Advanced sections for ChiLin

This sections for developers who are interested in our development and want to participate Developers: in order to be sure they are developing the right project that fulfills requirements provided in this document. Users: in order to get familiar with the idea of the project and suggest other features that would make it even more functional.

Dive into options

Configuration template generator

The template use jinja method of assigning methods, the template system is extensible and flexible, you could customize your desired species analysis dependent conf.
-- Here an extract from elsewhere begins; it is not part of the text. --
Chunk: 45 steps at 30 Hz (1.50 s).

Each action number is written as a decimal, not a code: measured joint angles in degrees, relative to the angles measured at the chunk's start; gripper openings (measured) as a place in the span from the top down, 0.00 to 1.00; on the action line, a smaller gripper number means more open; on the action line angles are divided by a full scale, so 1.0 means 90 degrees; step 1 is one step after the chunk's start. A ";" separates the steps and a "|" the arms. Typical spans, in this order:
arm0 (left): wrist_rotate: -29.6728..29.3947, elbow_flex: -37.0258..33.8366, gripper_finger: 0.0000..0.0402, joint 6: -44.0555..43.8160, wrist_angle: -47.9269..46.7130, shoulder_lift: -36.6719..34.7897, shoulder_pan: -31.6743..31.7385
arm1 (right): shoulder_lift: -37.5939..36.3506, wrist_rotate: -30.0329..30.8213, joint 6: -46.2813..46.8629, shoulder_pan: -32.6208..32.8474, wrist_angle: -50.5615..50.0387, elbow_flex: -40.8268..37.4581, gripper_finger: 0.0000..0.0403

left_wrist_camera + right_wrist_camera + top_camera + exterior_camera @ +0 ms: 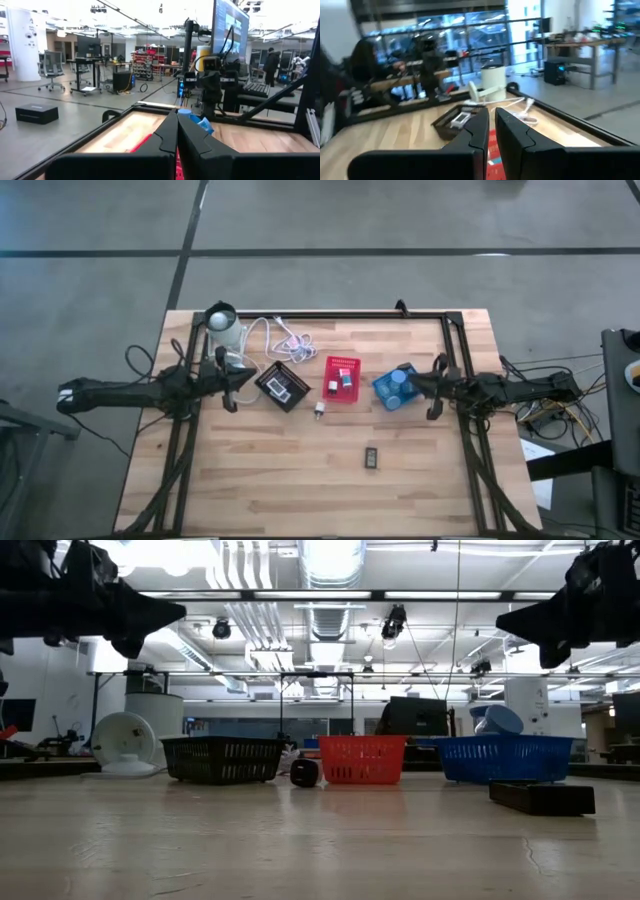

Just modify the ChiLin.conf under chilin/conf {% set %} part.

step control

If you don’t want to go from beginning to the end of the pipeline, say, you just want the peaks calling results, the choice is the -d option, you could end at wherever you want.

Debug mode

Here, we design options for debug model by using –debug Through checking whether the output files are in the outputdirectory, the program will judge by itself to continue or skip the steps.

only quality control

-k options for only quality control if you have run dc pipeline, or you just want to see the preprocessed data quality, you can run qc only with -k option

Multithread

For Bowtie and Fastqc, we provide options -p to open inner multi pool supporting much faster processing.

Hidden features

Macs model or not in the conf files

if further analysis requirements is needed, you may want to ajust the default options we set here.

Dive into conf

for ceas

For Dnase seq, the default value for peaks number is all because of the unique data pattern. For Histone and TF, the default value is set to 3000.

  • bipromotor sizes
  • promotor sizes
  • rel_dist

for conservation

  • w width of conservation plot region

for macs2

  • –shift-size –nomodel: optional

motif

1. MDscan width is the speed limited step in the denovo motif discovery.

conf as following ::
[seqpos] ... mdscan_width = 200

Configuration instructions

[basis]

Lists all the meta-data of current workflow. Consist of the following options:

id

The name for the dataset, which will be the value of %{DatasetID}s Limit: a string (1) consist of numbers, alphabets or '_' (2) shorter than 20 characters

species
The name of species, written to the QCreport and log
Limit: a string (1) consist of ``numbers``, ``alphabets`` or ``'_'`` (2) shorter than 20 characters
factor

The name of species, writen to DC summary and QCreport, log Limit: a string (1) come from GO standard term

treat

The paths of treatment files Limit: absolute path of files in supported formats

control

The paths of treatment files Limit: absolute or relative path of files in supported formats

Dive into rule

We separate Name Rules for output and temporary files from analysis codes part for easier to maintain, If you don’t feel comfortable of our name ways, it’s simple for you to adjust it.

Dive into background

Built-in Data

The ChiLin package includes all the build-in data for hg19 and mm9. For other species, you may need to download these data from data source or custom it yourself.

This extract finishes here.